= Rush (video games) =

Video gaming strategy of making an early attack

In real-time strategy (RTS) video games, a rush is an opening strategy in which a player commits to an attack during the early stages of a match, before an opponent has established a developed economy, technology base, or defensive position. Rushes rely on speed, surprise, and a build order that prioritizes immediate military pressure. They may employ inexpensive combat units, worker units, or offensive structures placed near an opponent's base. Because the attacker diverts resources away from longer-term development, containing the attack can leave the rushing player at a disadvantage. The tactic became particularly associated with the Zerg faction in StarCraft, giving rise to the term Zerg rush.

==Strategy==
Strategic decision-making in RTS games includes choosing how much to invest in economic development, technology, and the production of combat units. Santiago Ontañón and his co-authors define rushing as rapidly constructing an army and sending it to attack as early as possible. Ben Weber and Michael Mateas similarly classify rushing as a build-order strategy intended to overwhelm an opponent with inexpensive units early in a match. They distinguish it from a timing attack, which is launched after a particular trigger, such as completing an upgrade.

Rushes are therefore defined principally by the timing and commitment of the attack rather than by one fixed unit composition. An analysis of StarCraft II identified three common forms: a gate rush, in which a Protoss player rapidly produces combat units; a cannon rush, in which offensive structures are constructed close to the opposing base; and a Zerg rush, using early groups of Zerglings or Banelings. Worker rushes similarly use resource-gathering units as an unexpectedly early attacking force.

Roland Li similarly characterizes rushing as a high-risk trade-off: resources committed to an early attack are unavailable for research, defences, or stronger units, and failure can therefore leave the attacker behind.

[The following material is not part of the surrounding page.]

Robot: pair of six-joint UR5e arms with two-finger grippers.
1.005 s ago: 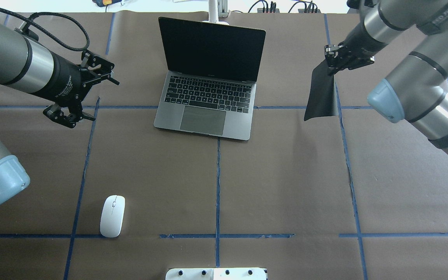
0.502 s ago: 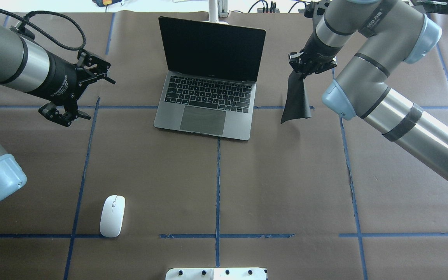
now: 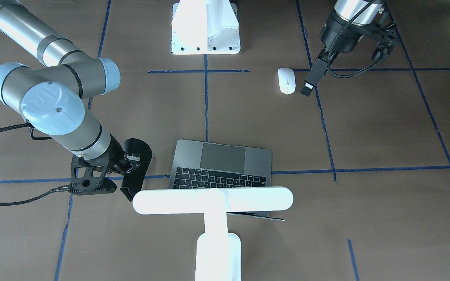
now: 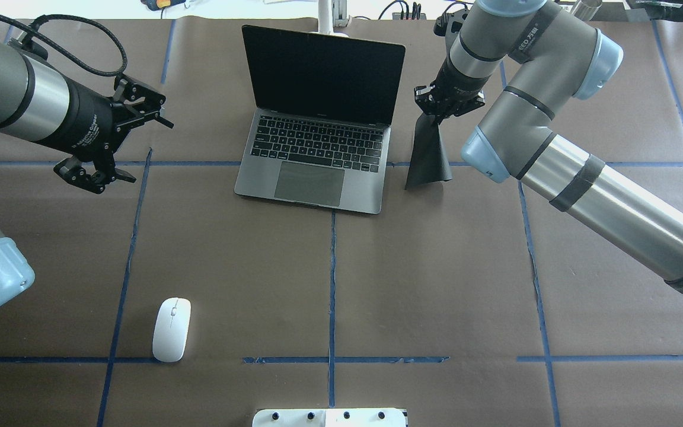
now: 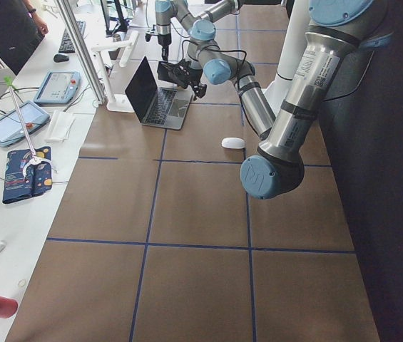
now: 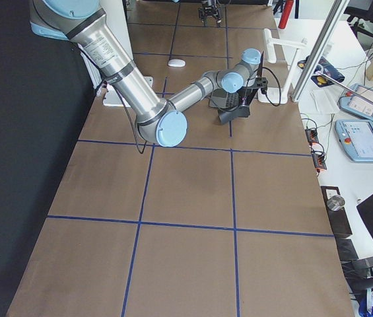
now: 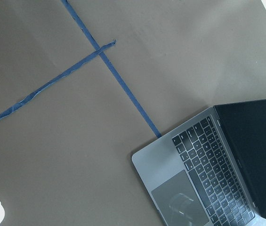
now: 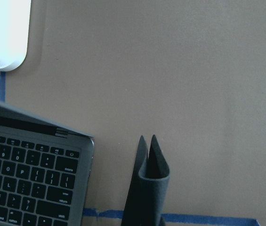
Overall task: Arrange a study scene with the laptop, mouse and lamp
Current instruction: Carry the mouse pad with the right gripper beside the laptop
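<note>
Overhead, upper right: the right claw is clamped on a hanging black mat beside the open laptop (left claw spread apart, upper left).

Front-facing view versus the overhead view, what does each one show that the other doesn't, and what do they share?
Only the front-facing view shows the lamp's bar head spanning the laptop's rear, hiding its screen. Only the overhead view shows the dark laptop screen and the whole hanging length of the black mat. Both show the laptop, the mouse, the open left gripper, and the right gripper shut on the mat beside the laptop.
</note>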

Scouting can reveal the attacker's production buildings or unit choices and allow an opponent to construct an appropriate defence. A rush may attempt to win immediately or merely damage workers and production sufficiently to establish an economic advantage. Some rushes are effectively all-in strategies: PC Gamer described the Zergling rush as an aggressive commitment whose failure may leave the attacker without sufficient resources to resist more advanced units.

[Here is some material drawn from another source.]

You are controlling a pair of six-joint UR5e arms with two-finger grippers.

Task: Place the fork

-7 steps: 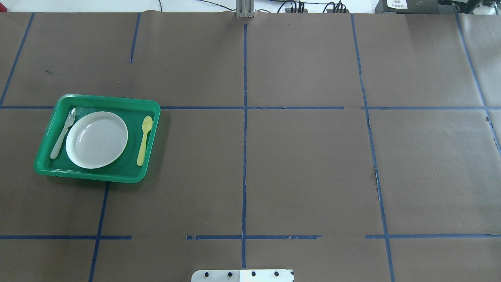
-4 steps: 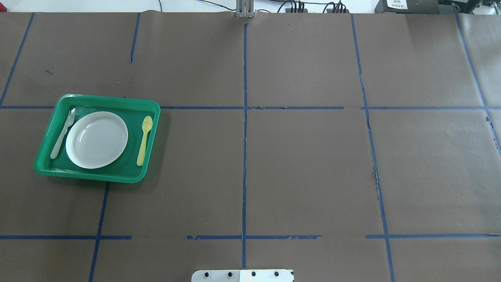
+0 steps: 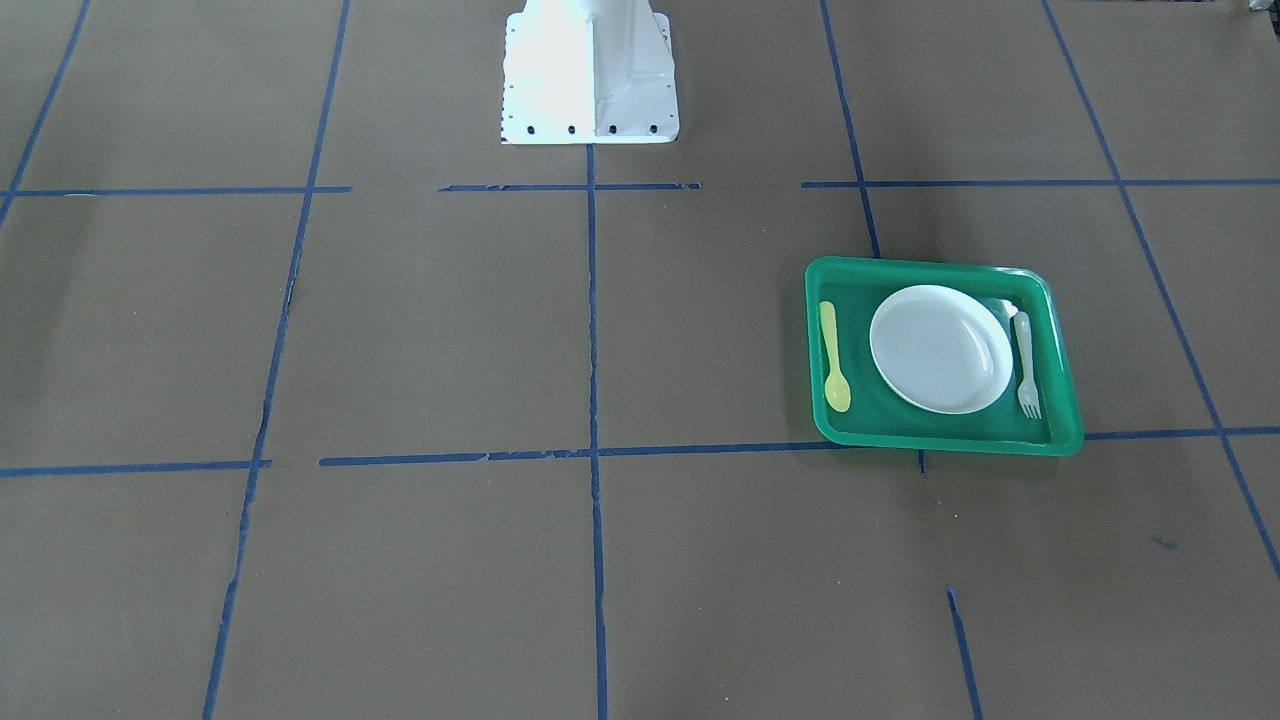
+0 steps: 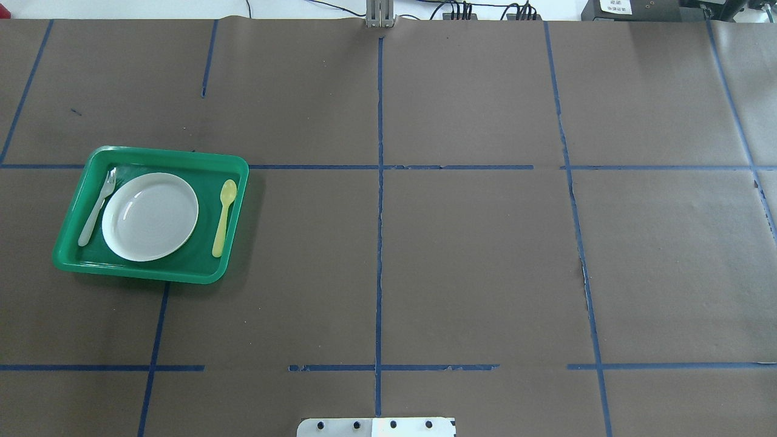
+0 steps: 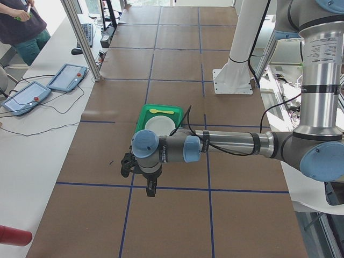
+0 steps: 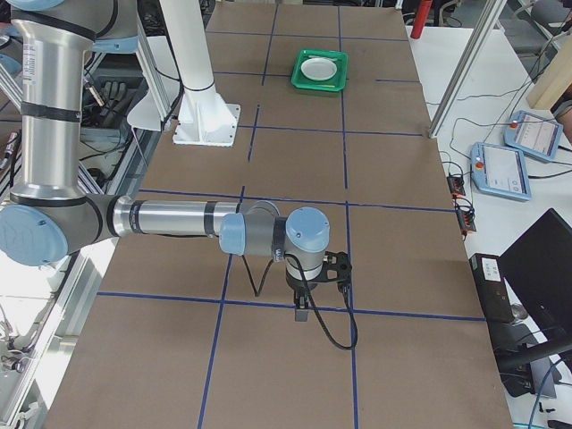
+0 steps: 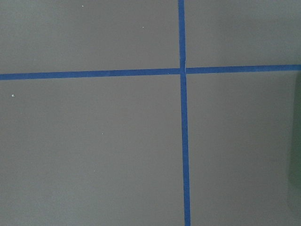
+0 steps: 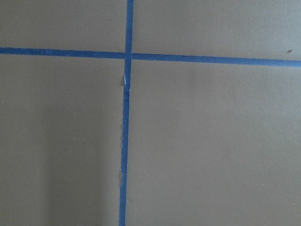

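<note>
Status: fork placement looks done. The small pale translucent plastic fork lies flat inside the green rectangular plastic tray, in the strip between the round white plate and the tray wall nearest the tabletop's left edge. Tines point toward the far edge and the handle toward the robot's edge. The handle runs just beside the plate rim; I can't tell whether they touch. The yellow plastic spoon is on the other side of the plate and lies the same way, so it reads as a finished place setting. The tray sits in the left half of the brown paper-covered tabletop, about midway between the robot's edge and the far edge.

Left to do, as I judge it: nothing on the fork itself, at most parking the arms.

Hands:
- The left hand shows only in the left side view. It points down over the tabletop between the tray and the left edge, clear of the tray, and appears to hold nothing. I can't tell whether its fingers are apart or together.
- The right hand shows only in the right side view. It points down near the right edge, well apart from the tray, and also appears to hold nothing. Again I can't tell the finger spacing.
- Both wrist views show only brown paper and crossing blue tape lines, with no fingers or object in frame.
</note>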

==History and multiplayer culture==
Early rush strategies predated StarCraft. Dor describes players using early groups of Orc grunts in Warcraft II: Tides of Darkness, while the Soviet tank rush in Command & Conquer: Red Alert became notorious as a dominant strategy that was difficult to counter without using the same tactic.

The prevalence of early attacks also produced informal “no rush” rules in multiplayer communities. Games advertised on Battle.net sometimes prohibited rushing for a specified number of minutes, allowing players to develop their bases before combat began. Similar negotiated rules appeared among players of Age of Empires II, while Rise of Nations incorporated an equivalent restriction into its skirmish settings. Novice ladder maps in StarCraft II briefly used destructible obstacles to delay access to opposing bases and limit early rushes. Dor interprets these conventions as examples of players modifying a game's effective rules through community practice and its metagame.

==Zerg rush==

A massed Zerg attack on a Terran base in StarCraft II, illustrating a “Zerg rush” by overwhelming an opponent with large numbers of inexpensive units.

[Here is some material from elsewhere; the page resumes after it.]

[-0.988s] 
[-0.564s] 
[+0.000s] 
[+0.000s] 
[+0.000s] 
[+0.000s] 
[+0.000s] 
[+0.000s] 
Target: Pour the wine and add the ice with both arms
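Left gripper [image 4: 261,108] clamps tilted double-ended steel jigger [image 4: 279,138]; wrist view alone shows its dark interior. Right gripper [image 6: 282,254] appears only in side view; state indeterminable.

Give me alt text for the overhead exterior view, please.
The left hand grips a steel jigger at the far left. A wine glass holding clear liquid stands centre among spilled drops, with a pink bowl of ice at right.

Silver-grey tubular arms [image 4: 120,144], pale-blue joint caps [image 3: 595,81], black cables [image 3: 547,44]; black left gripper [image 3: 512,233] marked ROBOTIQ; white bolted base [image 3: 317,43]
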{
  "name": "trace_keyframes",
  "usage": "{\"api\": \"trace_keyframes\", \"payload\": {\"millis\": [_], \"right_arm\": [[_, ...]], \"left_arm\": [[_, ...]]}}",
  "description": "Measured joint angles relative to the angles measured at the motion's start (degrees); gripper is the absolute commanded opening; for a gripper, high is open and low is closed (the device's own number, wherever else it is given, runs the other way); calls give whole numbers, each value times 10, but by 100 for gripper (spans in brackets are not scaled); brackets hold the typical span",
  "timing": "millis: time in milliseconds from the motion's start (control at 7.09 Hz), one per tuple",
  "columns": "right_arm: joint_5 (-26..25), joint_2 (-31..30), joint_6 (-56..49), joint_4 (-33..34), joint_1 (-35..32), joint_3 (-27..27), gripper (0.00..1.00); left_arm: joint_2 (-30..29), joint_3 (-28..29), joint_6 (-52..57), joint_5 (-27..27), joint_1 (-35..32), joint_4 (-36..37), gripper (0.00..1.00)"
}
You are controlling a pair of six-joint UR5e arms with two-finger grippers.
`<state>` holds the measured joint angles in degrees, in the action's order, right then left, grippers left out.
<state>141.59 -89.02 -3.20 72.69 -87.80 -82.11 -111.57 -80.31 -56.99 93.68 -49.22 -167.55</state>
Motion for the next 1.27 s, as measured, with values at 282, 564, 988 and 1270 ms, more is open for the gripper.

Rush tactics became particularly associated with the Zerg in the StarCraft series, as it reflects the faction's presentation as a swarm composed of individually weaker creatures that attack collectively. In earlier versions of the 1998 video game StarCraft, a Zerg player could initially produce six Zerglings before a Terran or Protoss player could field an equivalent force, allowing the player to deploy Zerglings to harass worker units and buildings during the opening minutes of a game. A subsequent patch 1.08b, released on May 20, 2001, introduced various updates and balance changes to the game. It increased the cost of a building called the Spawning Pool, which delays Zergling production and reduces this early advantage.

The “Zerg rush” subsequently became a broader term for attacks based on quickly overwhelming an opponent with numerous inexpensive units. Video game scholars have discussed the Zerg rush in relation to the connection between faction design, player-developed strategies, software patches, and competitive balance. Game design literature has used the Zerg rush as an example of a potentially dominant strategy that remains counterable by skilled and prepared players, rather than guaranteeing victory by itself.

The expression later received recognition outside StarCraft. In April 2012, Google introduced an interactive Easter egg triggered by searching for “Zerg rush”, in which letter O characters attacked the displayed search results while users attempted to destroy them by clicking.